YOUR OBJECTIVE - Copy every line of the data below exactly as given, except for the pictures.

DATASET EXCERPT -

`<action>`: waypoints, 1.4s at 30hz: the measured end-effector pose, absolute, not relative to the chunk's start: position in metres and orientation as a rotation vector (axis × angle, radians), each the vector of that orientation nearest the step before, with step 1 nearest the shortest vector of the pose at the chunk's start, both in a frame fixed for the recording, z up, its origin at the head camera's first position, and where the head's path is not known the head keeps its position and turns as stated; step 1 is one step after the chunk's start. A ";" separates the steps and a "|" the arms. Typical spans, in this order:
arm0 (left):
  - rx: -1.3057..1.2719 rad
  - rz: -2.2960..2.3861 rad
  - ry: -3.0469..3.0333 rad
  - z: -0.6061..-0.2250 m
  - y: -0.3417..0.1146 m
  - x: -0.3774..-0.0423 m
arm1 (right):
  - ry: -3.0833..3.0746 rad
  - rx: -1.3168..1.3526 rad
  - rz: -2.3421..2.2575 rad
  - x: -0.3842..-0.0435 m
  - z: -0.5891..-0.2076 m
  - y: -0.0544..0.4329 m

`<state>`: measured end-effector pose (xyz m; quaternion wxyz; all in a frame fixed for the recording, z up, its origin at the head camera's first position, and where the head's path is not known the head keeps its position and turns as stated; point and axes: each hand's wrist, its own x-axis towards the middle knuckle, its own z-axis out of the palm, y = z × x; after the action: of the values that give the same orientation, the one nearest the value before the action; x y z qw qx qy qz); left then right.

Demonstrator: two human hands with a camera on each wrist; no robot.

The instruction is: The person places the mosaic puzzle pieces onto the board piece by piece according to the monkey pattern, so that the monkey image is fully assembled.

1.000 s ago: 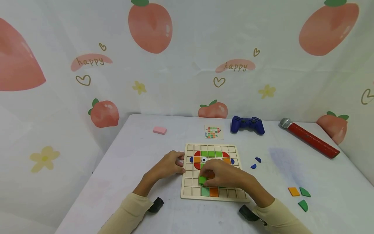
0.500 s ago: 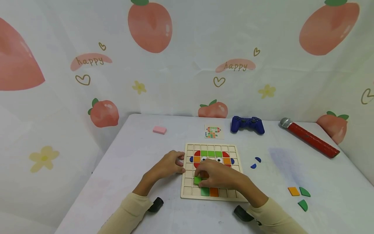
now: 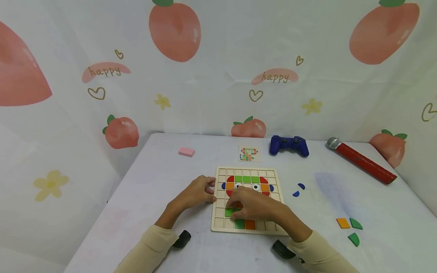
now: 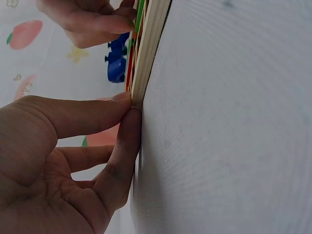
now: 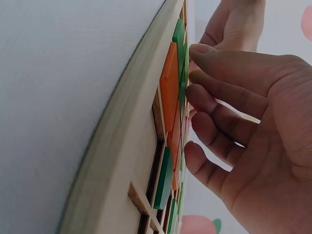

ANSWER -
`<action>`: waypoints, 1.4s at 30hz: the measured end-effector pose, absolute, not relative to the chunk's start: position in metres and orientation as a rotation vector (axis × angle, radians), each the vector of that orientation nearest the step before, with step 1 nearest the shortest vector of the pose at the chunk's start, both in a frame fixed for the recording, z up, its origin at the head camera's first position, and where the head's path is not known the head keeps its position and turns as stated; step 1 is one step after the chunk's start. A ";" separates the steps and a "|" the arms. Typical spans, in this order:
arm0 (left):
  - rx: -1.3057..1.2719 rad
  - rz: -2.2960..2.3861 rad
  - ry: -3.0469..3.0333 rad
  - z: -0.6061..-0.2250 m
  - y: -0.3417..0.1146 m
  - x: -0.3774..-0.0423 m
arm1 (right):
  - ry: -3.0833..3.0746 rad
  - rx: -1.3168..1.3526 rad
  - rz: -2.3421..2.2575 rad
  - x: -0.3842..-0.0435 m
  - z: -0.5891..-0.2076 m
  - y: -0.0544..0.4329 m

`<state>`: measured end-effector pose (xyz m; quaternion wxyz; all in a frame fixed for the recording, z up, its origin at the head camera's first position, and where the head's path is not known the head keeps its position and turns as stated; point and axes: each hand's wrist, its own x-axis towards the middle knuckle, its own z-axis out of the palm, y = z × x; after the action: of the values that give the same orientation, the one nearest the value before the action; x y z qw qx qy qz); left then right.

Demonstrator: two human hands with a camera on each wrist; no robot.

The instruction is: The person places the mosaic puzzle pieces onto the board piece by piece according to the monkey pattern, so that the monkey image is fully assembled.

1.000 s ago: 
0.500 s ago: 
now: 
now: 
now: 

No additional output will be given.